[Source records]

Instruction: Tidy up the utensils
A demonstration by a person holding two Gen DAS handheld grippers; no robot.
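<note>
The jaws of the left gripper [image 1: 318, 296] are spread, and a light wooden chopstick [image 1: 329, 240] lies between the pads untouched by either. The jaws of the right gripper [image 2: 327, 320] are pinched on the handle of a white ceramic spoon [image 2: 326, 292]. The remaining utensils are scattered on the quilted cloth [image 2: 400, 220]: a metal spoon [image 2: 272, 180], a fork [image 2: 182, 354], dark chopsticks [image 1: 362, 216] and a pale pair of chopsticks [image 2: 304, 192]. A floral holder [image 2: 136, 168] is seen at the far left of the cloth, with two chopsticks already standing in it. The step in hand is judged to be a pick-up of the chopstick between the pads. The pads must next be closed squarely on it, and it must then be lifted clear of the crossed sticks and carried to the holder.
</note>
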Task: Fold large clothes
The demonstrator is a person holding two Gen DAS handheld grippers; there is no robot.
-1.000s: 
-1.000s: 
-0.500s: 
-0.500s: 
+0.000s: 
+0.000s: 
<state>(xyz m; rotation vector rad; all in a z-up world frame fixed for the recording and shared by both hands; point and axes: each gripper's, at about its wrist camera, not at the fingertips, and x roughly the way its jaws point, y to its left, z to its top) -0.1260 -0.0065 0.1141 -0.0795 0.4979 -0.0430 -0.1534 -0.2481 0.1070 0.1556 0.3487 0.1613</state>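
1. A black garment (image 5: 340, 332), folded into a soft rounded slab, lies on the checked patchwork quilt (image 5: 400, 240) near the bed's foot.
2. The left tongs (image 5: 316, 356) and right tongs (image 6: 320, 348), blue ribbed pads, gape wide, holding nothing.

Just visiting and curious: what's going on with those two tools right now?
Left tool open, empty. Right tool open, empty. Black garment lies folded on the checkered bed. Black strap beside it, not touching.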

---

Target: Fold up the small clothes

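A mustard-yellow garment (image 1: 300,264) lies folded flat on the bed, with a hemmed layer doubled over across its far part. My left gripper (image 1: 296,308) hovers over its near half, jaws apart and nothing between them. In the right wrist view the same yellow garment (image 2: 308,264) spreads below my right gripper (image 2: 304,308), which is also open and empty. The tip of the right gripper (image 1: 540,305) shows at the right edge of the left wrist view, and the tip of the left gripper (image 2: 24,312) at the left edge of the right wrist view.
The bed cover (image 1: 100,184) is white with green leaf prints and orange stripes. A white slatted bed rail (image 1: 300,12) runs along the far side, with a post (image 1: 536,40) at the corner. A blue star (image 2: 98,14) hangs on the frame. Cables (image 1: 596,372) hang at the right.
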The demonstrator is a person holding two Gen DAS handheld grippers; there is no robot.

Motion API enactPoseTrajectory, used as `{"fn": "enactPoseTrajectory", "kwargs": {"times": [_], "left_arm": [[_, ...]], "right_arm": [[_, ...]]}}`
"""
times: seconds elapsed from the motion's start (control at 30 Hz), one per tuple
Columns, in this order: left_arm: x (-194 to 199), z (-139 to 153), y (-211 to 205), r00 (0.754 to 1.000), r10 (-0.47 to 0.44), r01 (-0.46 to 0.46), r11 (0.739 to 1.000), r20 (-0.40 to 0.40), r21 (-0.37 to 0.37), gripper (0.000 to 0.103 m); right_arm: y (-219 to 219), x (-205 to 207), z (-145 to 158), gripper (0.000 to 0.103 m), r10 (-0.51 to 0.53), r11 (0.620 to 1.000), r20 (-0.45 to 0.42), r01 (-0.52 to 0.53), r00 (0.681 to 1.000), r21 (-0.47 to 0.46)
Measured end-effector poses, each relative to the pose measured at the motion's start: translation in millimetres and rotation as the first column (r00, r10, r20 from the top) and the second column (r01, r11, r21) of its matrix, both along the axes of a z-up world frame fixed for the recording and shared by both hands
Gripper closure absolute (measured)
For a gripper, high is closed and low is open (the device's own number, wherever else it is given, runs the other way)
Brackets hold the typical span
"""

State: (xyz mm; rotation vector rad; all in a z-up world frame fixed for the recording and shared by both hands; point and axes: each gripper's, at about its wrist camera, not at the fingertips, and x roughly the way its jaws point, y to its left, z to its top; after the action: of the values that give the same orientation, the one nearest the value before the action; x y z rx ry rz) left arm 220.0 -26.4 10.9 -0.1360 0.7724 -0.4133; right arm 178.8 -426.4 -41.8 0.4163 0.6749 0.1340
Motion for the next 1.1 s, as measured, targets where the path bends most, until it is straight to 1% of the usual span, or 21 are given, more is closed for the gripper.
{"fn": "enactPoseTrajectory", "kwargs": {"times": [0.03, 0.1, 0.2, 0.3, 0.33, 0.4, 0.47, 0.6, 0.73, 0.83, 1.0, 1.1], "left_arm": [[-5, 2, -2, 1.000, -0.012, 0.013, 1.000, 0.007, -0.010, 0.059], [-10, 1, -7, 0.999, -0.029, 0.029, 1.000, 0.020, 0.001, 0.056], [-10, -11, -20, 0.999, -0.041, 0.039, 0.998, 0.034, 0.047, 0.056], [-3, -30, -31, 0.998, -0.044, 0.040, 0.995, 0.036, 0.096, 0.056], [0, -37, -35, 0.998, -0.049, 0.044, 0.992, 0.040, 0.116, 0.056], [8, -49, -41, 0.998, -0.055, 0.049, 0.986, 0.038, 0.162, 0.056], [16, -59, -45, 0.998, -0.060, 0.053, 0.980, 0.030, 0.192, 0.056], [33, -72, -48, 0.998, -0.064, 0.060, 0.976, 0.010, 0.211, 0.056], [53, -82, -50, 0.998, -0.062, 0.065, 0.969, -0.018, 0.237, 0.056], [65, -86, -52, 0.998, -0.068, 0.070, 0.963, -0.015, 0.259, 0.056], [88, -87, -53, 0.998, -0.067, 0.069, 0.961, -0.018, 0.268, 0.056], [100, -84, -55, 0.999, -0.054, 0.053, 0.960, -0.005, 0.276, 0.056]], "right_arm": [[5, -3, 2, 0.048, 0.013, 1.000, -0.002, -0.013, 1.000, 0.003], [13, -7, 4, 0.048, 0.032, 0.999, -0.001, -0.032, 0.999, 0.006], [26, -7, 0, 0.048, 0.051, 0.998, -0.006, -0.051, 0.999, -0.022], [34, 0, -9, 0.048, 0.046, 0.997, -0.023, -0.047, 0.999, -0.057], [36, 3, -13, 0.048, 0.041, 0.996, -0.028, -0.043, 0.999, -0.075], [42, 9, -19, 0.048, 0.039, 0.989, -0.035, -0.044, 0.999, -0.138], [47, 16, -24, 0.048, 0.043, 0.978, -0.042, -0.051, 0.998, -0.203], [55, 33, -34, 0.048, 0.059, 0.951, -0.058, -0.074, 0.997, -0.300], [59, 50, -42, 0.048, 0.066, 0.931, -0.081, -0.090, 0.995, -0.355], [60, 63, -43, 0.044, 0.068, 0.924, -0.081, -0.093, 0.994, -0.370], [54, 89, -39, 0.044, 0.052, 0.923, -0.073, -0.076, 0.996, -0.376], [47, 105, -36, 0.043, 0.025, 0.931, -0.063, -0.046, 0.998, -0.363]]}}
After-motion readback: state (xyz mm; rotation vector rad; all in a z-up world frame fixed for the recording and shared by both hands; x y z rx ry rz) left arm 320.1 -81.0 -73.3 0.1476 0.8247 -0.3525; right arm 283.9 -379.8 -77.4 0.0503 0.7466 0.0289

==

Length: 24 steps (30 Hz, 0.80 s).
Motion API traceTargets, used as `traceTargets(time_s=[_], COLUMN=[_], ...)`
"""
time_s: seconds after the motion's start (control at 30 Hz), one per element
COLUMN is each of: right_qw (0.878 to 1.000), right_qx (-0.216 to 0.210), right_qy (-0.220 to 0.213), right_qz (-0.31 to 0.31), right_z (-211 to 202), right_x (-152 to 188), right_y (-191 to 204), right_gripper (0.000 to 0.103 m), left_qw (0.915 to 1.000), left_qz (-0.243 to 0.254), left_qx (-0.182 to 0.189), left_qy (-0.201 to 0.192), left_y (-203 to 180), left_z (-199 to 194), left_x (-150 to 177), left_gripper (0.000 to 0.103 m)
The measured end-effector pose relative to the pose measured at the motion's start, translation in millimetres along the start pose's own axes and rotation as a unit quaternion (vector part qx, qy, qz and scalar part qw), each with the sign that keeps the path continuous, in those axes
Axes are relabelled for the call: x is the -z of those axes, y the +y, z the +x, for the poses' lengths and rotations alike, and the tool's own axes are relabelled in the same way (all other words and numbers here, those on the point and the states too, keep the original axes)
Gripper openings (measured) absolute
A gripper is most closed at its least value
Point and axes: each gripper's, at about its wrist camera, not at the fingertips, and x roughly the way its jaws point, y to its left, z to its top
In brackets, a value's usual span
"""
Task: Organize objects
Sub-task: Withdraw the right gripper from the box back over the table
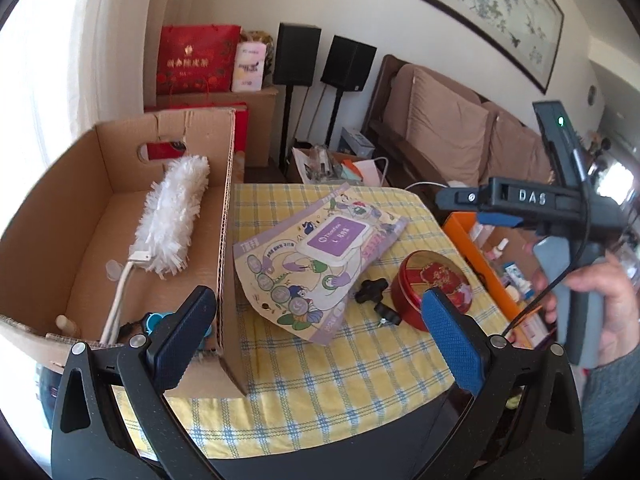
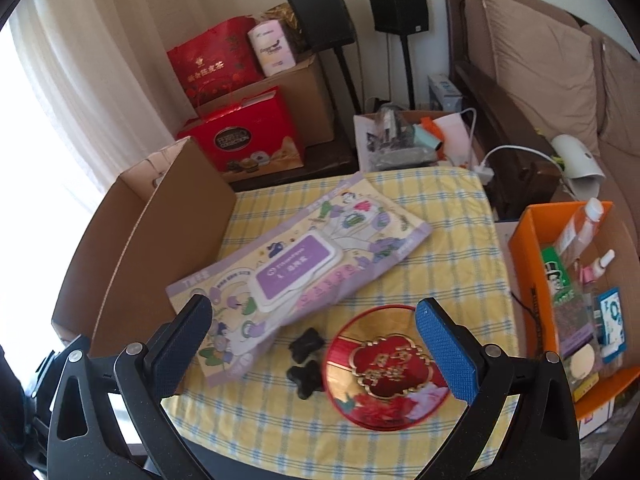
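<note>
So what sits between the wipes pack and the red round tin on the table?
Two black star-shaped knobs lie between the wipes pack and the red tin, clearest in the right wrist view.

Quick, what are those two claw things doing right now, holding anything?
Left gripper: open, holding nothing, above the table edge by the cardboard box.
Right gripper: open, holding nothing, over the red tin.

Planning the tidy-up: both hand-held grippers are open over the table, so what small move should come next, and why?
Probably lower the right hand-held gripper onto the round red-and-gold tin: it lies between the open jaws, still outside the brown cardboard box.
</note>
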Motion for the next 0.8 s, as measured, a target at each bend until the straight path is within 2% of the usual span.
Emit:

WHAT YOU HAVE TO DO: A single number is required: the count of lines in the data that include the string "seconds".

ANSWER FOR THIS EXERCISE: 2